*Work instructions:* Return the data below in full, matching every line exactly.

*** Opening Information provided ***

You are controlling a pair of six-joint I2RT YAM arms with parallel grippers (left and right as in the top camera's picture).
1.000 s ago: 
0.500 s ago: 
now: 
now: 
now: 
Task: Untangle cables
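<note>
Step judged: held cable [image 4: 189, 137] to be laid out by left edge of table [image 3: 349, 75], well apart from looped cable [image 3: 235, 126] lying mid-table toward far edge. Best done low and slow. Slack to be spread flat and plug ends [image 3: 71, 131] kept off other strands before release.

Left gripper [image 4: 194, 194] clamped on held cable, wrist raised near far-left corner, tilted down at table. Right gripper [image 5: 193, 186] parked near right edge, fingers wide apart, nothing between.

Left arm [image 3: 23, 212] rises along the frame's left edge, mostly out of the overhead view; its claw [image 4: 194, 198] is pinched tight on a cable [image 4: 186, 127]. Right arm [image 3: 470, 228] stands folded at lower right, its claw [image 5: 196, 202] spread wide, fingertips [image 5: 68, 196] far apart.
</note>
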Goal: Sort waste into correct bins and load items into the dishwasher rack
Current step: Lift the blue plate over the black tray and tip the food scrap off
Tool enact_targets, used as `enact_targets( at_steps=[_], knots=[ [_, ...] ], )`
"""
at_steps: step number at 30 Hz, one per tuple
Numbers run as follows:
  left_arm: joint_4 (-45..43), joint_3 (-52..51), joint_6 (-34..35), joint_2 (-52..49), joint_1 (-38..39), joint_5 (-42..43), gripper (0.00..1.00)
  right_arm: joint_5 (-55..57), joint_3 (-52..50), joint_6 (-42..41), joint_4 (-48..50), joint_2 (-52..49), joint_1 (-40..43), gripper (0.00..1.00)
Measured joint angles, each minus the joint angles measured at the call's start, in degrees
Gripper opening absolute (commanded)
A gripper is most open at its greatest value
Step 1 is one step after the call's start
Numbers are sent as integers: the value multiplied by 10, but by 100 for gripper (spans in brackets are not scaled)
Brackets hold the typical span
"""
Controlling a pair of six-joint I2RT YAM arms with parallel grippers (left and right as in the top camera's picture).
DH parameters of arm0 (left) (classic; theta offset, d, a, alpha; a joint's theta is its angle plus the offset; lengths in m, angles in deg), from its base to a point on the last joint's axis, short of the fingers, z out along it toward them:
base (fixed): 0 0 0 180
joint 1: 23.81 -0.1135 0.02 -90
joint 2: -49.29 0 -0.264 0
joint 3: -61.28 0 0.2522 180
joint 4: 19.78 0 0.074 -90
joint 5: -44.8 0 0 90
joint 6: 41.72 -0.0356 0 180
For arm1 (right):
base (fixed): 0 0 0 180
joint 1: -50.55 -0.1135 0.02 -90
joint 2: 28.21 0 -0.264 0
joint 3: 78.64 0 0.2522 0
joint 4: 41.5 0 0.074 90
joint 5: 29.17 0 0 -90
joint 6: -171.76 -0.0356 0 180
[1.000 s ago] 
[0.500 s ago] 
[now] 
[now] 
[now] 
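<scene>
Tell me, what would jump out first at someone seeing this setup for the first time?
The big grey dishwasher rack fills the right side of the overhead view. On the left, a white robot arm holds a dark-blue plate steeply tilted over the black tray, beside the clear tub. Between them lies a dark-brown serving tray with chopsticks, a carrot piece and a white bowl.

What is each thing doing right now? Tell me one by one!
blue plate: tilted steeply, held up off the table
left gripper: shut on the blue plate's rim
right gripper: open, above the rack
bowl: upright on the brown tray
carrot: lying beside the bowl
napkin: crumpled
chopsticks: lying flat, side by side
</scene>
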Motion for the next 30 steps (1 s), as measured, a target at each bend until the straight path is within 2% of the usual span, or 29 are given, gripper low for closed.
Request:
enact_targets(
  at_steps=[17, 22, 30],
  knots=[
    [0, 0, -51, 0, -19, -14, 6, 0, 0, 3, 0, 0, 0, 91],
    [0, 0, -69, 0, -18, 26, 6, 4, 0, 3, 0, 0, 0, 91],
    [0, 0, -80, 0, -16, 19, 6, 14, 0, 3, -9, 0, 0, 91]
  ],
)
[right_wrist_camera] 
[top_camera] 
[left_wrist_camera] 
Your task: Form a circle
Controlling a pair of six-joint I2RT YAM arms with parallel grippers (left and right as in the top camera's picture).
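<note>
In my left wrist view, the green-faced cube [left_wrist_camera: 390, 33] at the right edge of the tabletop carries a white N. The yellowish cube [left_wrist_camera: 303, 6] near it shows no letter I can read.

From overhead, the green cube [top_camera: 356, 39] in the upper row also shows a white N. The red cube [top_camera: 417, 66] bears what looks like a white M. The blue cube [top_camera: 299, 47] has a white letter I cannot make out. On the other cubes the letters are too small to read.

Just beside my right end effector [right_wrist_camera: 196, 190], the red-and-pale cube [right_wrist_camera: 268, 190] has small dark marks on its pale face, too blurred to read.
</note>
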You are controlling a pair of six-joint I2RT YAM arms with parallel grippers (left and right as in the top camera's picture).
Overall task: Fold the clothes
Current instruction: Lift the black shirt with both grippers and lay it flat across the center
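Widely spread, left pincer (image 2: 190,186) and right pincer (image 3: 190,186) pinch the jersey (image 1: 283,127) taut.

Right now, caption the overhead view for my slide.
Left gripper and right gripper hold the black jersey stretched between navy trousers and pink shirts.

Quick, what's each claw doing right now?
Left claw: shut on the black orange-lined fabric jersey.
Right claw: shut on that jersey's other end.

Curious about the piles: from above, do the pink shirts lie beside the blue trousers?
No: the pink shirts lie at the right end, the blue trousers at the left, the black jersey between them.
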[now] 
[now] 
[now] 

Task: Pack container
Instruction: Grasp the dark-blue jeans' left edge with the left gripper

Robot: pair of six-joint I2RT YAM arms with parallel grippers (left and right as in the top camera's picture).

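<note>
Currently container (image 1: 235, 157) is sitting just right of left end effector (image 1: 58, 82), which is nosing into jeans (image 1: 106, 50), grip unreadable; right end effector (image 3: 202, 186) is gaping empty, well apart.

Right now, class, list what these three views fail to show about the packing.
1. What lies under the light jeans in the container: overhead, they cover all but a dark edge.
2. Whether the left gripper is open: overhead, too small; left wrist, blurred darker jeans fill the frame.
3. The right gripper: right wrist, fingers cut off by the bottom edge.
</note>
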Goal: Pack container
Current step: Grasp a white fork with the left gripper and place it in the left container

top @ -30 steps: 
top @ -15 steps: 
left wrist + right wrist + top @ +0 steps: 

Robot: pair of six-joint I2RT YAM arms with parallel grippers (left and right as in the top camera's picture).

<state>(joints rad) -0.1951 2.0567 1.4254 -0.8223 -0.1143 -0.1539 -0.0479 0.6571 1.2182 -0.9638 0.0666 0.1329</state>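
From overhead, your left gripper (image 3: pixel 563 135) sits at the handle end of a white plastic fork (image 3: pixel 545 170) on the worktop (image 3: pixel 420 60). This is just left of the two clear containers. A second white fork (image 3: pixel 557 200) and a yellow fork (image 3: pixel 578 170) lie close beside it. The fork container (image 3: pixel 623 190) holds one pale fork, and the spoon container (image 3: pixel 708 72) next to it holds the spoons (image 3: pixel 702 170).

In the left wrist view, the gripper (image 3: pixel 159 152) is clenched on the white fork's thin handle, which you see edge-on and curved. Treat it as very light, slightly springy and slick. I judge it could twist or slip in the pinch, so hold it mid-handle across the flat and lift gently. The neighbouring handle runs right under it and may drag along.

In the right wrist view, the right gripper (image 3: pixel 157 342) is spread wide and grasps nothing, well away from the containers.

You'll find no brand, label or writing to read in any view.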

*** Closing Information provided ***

*Your solution:*
You are controlling a pair of six-joint I2RT YAM arms with parallel grippers (left and right as in the top camera's picture).
1.000 s ago: 
0.500 s ago: 
now: 
now: 
now: 
Task: Untangle cables
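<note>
Step judged: held cable [image 4: 189, 137] to be laid out by left edge of table [image 3: 349, 75], well apart from looped cable [image 3: 235, 126] lying mid-table toward far edge. Best done low and slow. Slack to be spread flat and plug ends [image 3: 71, 131] kept off other strands before release.

Left gripper [image 4: 194, 194] clamped on held cable, wrist raised near far-left corner, tilted down at table. Right gripper [image 5: 193, 186] parked near right edge, fingers wide apart, nothing between.

Left arm [image 3: 23, 212] rises along the frame's left edge, mostly out of the overhead view; its claw [image 4: 194, 198] is pinched tight on a cable [image 4: 186, 127]. Right arm [image 3: 470, 228] stands folded at lower right, its claw [image 5: 196, 202] spread wide, fingertips [image 5: 68, 196] far apart.
</note>
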Goal: Sort waste into correct bins and load items into the dishwasher rack
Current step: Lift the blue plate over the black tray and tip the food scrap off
Tool enact_targets, used as `enact_targets( at_steps=[_], knots=[ [_, ...] ], )`
"""
at_steps: step number at 30 Hz, one per tuple
Numbers run as follows:
  left_arm: joint_4 (-45..43), joint_3 (-52..51), joint_6 (-34..35), joint_2 (-52..49), joint_1 (-38..39), joint_5 (-42..43), gripper (0.00..1.00)
  right_arm: joint_5 (-55..57), joint_3 (-52..50), joint_6 (-42..41), joint_4 (-48..50), joint_2 (-52..49), joint_1 (-40..43), gripper (0.00..1.00)
Measured joint angles, each minus the joint angles measured at the call's start, in degrees
Gripper opening absolute (commanded)
A gripper is most open at its greatest value
Step 1 is one step after the call's start
Numbers are sent as integers: the value multiplied by 10, but by 100 for gripper (spans in brackets are not scaled)
Brackets hold the typical span
"""
Controlling a pair of six-joint I2RT YAM arms with parallel grippers (left and right as in the top camera's picture).
DH parameters of arm0 (left) (classic; theta offset, d, a, alpha; a joint's theta is its angle plus the offset; lengths in m, angles in deg), from its base to a point on the last joint's axis, short of the fingers, z out along it toward them:
base (fixed): 0 0 0 180
joint 1: 23.81 -0.1135 0.02 -90
joint 2: -49.29 0 -0.264 0
joint 3: -61.28 0 0.2522 180
joint 4: 19.78 0 0.074 -90
joint 5: -44.8 0 0 90
joint 6: 41.72 -0.0356 0 180
For arm1 (right):
base (fixed): 0 0 0 180
joint 1: -50.55 -0.1135 0.02 -90
joint 2: 28.21 0 -0.264 0
joint 3: 78.64 0 0.2522 0
joint 4: 41.5 0 0.074 90
joint 5: 29.17 0 0 -90
joint 6: -171.76 -0.0356 0 180
[1.000 s ago] 
[0.500 s ago] 
[now] 
[now] 
[now] 
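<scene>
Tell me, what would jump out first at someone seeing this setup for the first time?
The big grey dishwasher rack fills the right side of the overhead view. On the left, a white robot arm holds a dark-blue plate steeply tilted over the black tray, beside the clear tub. Between them lies a dark-brown serving tray with chopsticks, a carrot piece and a white bowl.

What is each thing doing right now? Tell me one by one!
blue plate: tilted steeply, held up off the table
left gripper: shut on the blue plate's rim
right gripper: open, above the rack
bowl: upright on the brown tray
carrot: lying beside the bowl
napkin: crumpled
chopsticks: lying flat, side by side
</scene>
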Motion for the next 30 steps (1 s), as measured, a target at each bend until the straight path is within 2% of the usual span, or 29 are given, gripper low for closed.
Request:
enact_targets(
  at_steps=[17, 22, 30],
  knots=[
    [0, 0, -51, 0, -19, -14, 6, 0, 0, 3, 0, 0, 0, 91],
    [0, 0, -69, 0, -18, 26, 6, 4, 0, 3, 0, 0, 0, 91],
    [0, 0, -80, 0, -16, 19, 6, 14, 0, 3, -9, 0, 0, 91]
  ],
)
[right_wrist_camera] 
[top_camera] 
[left_wrist_camera] 
Your task: Form a circle
Controlling a pair of six-joint I2RT YAM arms with parallel grippers (left and right as in the top camera's picture).
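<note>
In my left wrist view, the green-faced cube [left_wrist_camera: 390, 33] at the right edge of the tabletop carries a white N. The yellowish cube [left_wrist_camera: 303, 6] near it shows no letter I can read.

From overhead, the green cube [top_camera: 356, 39] in the upper row also shows a white N. The red cube [top_camera: 417, 66] bears what looks like a white M. The blue cube [top_camera: 299, 47] has a white letter I cannot make out. On the other cubes the letters are too small to read.

Just beside my right end effector [right_wrist_camera: 196, 190], the red-and-pale cube [right_wrist_camera: 268, 190] has small dark marks on its pale face, too blurred to read.
</note>
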You are controlling a pair of six-joint I2RT YAM arms with parallel grippers (left and right as in the top camera's picture).
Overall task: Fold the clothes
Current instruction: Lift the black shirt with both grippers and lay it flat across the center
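Widely spread, left pincer (image 2: 190,186) and right pincer (image 3: 190,186) pinch the jersey (image 1: 283,127) taut.

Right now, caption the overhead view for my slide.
Left gripper and right gripper hold the black jersey stretched between navy trousers and pink shirts.

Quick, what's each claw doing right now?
Left claw: shut on the black orange-lined fabric jersey.
Right claw: shut on that jersey's other end.

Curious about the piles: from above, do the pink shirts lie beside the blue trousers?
No: the pink shirts lie at the right end, the blue trousers at the left, the black jersey between them.
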[now] 
[now] 
[now] 

Task: Pack container
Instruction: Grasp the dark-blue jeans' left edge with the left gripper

Robot: pair of six-joint I2RT YAM arms with parallel grippers (left and right as in the top camera's picture).

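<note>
Currently container (image 1: 235, 157) is sitting just right of left end effector (image 1: 58, 82), which is nosing into jeans (image 1: 106, 50), grip unreadable; right end effector (image 3: 202, 186) is gaping empty, well apart.

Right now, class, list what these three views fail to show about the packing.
1. What lies under the light jeans in the container: overhead, they cover all but a dark edge.
2. Whether the left gripper is open: overhead, too small; left wrist, blurred darker jeans fill the frame.
3. The right gripper: right wrist, fingers cut off by the bottom edge.
</note>
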Goal: Pack container
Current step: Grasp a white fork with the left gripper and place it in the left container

top @ -30 steps: 
top @ -15 steps: 
left wrist + right wrist + top @ +0 steps: 

Robot: pair of six-joint I2RT YAM arms with parallel grippers (left and right as in the top camera's picture).

<state>(joints rad) -0.1951 2.0567 1.4254 -0.8223 -0.1143 -0.1539 -0.0479 0.6571 1.2182 -0.9638 0.0666 0.1329</state>
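From overhead, your left gripper (image 3: pixel 563 135) sits at the handle end of a white plastic fork (image 3: pixel 545 170) on the worktop (image 3: pixel 420 60). This is just left of the two clear containers. A second white fork (image 3: pixel 557 200) and a yellow fork (image 3: pixel 578 170) lie close beside it. The fork container (image 3: pixel 623 190) holds one pale fork, and the spoon container (image 3: pixel 708 72) next to it holds the spoons (image 3: pixel 702 170).

In the left wrist view, the gripper (image 3: pixel 159 152) is clenched on the white fork's thin handle, which you see edge-on and curved. Treat it as very light, slightly springy and slick. I judge it could twist or slip in the pinch, so hold it mid-handle across the flat and lift gently. The neighbouring handle runs right under it and may drag along.

In the right wrist view, the right gripper (image 3: pixel 157 342) is spread wide and grasps nothing, well away from the containers.

You'll find no brand, label or writing to read in any view.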

Work on this exercise is now complete.